### Task brief
Filter the data for "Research" and copy matching lines.

(Dataset items)
——————————
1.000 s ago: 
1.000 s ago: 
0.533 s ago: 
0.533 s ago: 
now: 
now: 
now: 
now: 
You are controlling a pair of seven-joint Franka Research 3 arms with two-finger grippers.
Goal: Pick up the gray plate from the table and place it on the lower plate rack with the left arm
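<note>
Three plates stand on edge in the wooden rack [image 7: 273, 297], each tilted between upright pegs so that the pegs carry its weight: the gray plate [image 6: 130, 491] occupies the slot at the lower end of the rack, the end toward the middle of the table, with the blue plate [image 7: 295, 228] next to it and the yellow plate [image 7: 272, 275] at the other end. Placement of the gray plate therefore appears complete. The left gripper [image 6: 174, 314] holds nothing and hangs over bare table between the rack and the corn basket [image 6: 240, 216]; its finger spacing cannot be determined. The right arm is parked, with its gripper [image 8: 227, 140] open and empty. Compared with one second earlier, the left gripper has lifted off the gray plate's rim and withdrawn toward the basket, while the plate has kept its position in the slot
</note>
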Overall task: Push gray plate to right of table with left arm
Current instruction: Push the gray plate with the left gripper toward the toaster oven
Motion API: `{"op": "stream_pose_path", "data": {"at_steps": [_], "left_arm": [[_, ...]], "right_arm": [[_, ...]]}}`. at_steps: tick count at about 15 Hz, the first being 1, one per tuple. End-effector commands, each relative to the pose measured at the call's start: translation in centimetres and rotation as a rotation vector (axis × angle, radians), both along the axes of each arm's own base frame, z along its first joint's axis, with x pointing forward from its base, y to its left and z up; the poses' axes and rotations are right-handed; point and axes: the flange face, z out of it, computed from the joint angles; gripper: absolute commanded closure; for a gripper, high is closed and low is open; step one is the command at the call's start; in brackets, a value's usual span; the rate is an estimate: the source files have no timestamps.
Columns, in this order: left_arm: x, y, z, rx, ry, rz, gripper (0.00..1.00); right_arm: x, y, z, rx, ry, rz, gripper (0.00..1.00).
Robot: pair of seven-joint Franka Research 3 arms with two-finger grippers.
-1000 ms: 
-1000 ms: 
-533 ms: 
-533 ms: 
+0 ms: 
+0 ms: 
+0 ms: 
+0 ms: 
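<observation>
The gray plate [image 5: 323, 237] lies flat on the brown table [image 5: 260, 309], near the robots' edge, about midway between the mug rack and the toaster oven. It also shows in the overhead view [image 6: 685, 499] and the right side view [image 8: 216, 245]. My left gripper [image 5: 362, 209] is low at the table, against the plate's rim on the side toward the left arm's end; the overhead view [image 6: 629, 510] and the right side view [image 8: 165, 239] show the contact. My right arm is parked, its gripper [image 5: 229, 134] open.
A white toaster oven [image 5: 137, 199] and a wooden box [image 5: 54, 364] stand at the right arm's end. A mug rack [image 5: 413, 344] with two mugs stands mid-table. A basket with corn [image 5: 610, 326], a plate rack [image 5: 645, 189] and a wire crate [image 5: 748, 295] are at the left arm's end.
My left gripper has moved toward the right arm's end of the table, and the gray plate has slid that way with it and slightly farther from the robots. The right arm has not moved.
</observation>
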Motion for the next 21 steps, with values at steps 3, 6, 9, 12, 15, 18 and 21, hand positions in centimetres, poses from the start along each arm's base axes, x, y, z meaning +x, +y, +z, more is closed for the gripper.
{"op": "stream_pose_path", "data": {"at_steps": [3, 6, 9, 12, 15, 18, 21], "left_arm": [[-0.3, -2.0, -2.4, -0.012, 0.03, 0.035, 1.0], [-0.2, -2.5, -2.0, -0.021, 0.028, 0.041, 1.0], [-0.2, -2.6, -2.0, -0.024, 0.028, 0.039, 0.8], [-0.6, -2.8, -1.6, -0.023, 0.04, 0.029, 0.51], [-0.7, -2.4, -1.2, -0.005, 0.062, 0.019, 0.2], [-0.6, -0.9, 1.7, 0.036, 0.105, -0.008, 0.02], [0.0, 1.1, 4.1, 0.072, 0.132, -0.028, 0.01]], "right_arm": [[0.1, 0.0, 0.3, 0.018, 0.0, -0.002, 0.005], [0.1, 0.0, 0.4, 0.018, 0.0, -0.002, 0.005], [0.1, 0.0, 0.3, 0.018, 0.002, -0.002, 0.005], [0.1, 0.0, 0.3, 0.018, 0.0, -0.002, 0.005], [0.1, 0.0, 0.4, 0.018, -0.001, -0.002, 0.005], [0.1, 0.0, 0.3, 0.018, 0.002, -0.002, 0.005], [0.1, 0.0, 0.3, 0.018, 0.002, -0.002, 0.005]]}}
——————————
### Answer space
You are controlling a pair of seven-joint Franka Research 3 arms with two-finger grippers.
Robot: pair of seven-joint Franka Research 3 arms with two-finger grippers.

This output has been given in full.